You see, it’s these seemingly small acts of compassion and kindness that make existing in a world filled with so many evils bearable. They enable us to see the good and spread the good even with the presence of wickedness still surrounding us. This is also the rooting of our Faith as we believe in a God who will deliver us from evil and His Son who made the ultimate sacrifice so that we may be forgiven for our sins, our own individual evils. We all have emotions – both good and bad. Recognizing and giving the time of day to each and every one of our emotions is not only vital to our own mental health, but enables us to grow spiritually so that we may continue to strive to live in the image of Jesus, the ultimate example of empathy.
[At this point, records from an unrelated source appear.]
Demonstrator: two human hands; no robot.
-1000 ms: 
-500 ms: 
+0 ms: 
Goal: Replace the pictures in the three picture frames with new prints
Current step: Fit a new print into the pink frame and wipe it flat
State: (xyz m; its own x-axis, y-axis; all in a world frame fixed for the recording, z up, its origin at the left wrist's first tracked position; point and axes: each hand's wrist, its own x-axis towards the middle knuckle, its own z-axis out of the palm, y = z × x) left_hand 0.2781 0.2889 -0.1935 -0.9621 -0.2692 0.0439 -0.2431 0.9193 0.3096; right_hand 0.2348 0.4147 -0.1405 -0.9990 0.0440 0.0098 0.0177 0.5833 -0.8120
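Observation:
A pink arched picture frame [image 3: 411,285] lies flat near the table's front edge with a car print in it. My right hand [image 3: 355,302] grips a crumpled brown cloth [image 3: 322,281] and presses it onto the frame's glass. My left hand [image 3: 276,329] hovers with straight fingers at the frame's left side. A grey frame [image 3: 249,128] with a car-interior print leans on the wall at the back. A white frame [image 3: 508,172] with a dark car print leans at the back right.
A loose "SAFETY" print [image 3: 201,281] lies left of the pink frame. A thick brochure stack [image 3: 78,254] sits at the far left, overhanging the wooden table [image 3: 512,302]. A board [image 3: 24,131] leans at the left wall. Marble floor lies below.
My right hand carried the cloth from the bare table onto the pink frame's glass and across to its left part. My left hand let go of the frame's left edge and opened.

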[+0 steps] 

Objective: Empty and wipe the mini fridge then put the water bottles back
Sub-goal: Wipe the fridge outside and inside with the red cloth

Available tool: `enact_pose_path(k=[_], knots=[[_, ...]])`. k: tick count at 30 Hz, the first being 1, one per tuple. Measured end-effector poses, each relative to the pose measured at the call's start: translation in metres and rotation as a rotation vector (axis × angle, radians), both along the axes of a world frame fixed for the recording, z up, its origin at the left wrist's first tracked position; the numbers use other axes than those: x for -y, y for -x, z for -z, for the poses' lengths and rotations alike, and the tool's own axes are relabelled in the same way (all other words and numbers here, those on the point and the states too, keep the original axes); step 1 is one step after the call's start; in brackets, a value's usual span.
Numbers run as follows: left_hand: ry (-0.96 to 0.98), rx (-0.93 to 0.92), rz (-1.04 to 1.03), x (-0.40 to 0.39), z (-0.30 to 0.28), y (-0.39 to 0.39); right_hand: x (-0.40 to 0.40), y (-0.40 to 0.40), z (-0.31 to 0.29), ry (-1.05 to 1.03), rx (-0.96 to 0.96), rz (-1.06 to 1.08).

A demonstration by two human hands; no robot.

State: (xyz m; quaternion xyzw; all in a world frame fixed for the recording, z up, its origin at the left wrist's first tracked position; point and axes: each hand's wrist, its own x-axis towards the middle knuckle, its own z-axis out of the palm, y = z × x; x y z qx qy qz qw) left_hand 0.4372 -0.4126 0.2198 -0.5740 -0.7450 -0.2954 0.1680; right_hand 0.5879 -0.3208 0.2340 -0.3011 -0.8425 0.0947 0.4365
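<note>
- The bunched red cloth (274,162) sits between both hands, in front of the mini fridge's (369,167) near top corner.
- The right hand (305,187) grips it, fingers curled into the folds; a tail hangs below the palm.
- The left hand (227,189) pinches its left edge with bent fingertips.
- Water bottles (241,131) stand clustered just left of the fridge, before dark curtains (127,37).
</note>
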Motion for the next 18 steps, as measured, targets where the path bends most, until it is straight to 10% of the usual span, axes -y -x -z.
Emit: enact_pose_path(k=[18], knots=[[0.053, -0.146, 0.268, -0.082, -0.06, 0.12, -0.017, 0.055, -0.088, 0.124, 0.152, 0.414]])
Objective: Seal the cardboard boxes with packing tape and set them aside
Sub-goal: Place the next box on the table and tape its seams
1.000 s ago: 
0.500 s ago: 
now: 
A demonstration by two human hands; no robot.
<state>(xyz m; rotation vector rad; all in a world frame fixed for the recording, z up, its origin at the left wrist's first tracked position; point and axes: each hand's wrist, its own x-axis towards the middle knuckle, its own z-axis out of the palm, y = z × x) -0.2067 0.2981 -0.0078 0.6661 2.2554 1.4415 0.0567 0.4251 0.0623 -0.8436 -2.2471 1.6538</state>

All loving, all accepting and all-inclusive.
1 Peter 1:6-9
So be truly glad. There is wonderful joy ahead, even though you must endure many trials for a little while. These trials will show you that your faith is genuine. It is being tested as fire tests and purifies gold – though your faith is far more precious than gold. So when your faith remains strong through many trials, it will bring you much praise and glory and honor on the day when Jesus Christ is revealed to the whole world.
You love hime even though you have never seen him. Though you do not see him now, you trust him; and you rejoice with a glorious, inexpressible joy. The reward for trusting him will be the salvation of your souls.